Pass to Parse or SchemaFor as a SchemaOpt.
Matching at parse time: LogicalType and AvroType are checked against schema nodes. All non-empty criteria must match.
- LogicalType only: matches any schema node with that logicalType
- LogicalType + AvroType: matches that logicalType on that Avro type
- AvroType only: matches all nodes of that Avro type
- Neither: matches ALL schema nodes (use with ErrSkipCustomType for property-based dispatch like Kafka Connect types)
At encode time, GoType is also checked: the Encode function only fires when the value's type matches GoType. This prevents the codec from intercepting native values (e.g. a raw int64 passes through without conversion for a custom-typed long field).
A matching custom type replaces the built-in logical type handler entirely. Encode and Decode callbacks receive raw Avro-native values (int32 for int, int64 for long, []byte for bytes/fixed, etc.), not the enriched types that built-in handlers produce (time.Time, time.Duration, etc.). Among user registrations, first match wins.

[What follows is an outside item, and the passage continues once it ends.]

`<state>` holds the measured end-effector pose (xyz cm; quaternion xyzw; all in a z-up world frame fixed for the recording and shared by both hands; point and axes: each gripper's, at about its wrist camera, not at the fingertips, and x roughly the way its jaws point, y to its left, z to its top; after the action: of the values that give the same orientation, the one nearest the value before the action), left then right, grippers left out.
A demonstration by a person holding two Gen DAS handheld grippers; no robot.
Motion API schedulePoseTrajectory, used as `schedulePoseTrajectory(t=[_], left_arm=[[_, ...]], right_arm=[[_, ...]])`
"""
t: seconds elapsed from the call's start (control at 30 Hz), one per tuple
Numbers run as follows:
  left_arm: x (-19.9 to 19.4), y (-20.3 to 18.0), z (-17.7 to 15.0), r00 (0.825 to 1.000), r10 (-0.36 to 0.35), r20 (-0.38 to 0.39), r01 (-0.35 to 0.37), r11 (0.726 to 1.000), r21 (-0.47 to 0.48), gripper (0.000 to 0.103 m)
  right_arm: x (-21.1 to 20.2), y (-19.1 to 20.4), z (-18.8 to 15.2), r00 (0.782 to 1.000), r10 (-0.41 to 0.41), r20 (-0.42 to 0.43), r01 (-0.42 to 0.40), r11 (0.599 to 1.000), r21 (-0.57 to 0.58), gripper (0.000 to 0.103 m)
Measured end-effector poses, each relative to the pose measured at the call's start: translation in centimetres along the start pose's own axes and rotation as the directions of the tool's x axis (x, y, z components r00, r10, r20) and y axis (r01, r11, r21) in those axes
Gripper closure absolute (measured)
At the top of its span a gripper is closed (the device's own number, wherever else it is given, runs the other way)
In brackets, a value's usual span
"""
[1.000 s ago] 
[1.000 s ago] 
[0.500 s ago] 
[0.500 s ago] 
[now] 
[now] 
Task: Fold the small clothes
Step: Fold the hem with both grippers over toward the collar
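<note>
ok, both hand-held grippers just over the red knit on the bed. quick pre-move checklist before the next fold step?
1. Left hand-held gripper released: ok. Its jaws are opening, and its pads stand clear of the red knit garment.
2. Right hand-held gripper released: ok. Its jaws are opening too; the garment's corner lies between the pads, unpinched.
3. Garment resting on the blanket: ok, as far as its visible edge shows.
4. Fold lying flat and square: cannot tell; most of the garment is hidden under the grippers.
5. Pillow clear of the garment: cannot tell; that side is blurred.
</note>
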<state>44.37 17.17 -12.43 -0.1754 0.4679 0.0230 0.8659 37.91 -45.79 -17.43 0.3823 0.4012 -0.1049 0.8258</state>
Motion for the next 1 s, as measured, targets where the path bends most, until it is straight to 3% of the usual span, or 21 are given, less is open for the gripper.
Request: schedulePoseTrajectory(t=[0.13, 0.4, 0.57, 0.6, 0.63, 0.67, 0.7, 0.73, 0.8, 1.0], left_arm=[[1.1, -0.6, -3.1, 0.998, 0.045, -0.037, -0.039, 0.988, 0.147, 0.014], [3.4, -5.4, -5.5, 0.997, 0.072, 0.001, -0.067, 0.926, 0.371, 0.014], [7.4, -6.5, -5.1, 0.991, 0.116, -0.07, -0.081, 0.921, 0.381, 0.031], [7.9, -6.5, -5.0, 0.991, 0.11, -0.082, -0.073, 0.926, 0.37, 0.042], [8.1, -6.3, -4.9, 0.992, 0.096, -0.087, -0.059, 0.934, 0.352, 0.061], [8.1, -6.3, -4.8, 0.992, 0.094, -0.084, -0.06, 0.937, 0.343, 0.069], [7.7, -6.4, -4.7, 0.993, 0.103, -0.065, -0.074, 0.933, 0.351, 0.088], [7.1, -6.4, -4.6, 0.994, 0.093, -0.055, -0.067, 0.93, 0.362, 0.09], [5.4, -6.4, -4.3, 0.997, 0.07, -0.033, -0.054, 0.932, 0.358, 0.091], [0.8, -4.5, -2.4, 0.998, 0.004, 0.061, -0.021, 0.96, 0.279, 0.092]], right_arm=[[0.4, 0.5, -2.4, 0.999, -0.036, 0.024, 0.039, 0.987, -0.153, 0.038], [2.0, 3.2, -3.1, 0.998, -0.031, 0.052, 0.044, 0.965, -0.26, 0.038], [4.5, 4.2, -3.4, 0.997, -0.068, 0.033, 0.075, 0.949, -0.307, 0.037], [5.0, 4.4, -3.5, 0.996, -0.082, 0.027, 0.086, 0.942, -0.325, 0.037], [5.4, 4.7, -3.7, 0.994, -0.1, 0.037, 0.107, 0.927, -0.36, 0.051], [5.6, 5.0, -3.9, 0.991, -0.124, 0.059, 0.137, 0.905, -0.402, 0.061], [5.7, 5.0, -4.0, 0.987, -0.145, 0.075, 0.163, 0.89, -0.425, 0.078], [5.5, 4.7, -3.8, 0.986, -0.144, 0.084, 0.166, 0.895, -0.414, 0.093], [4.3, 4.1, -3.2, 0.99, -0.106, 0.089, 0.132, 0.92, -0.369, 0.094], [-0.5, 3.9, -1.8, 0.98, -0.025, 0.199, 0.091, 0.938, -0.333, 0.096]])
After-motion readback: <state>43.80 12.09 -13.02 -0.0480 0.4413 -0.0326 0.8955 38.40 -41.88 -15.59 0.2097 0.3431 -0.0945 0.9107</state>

For custom types backed by complex Avro types (records, arrays, maps), use the struct form directly — the Encode function can return map[string]any, []any, etc. NewCustomType is limited to primitive backing types.
Example (Override) ¶
package main
import (
"fmt"
"github.com/twmb/avro"
)
func main() {
// Use CustomType directly to override a built-in logical type handler.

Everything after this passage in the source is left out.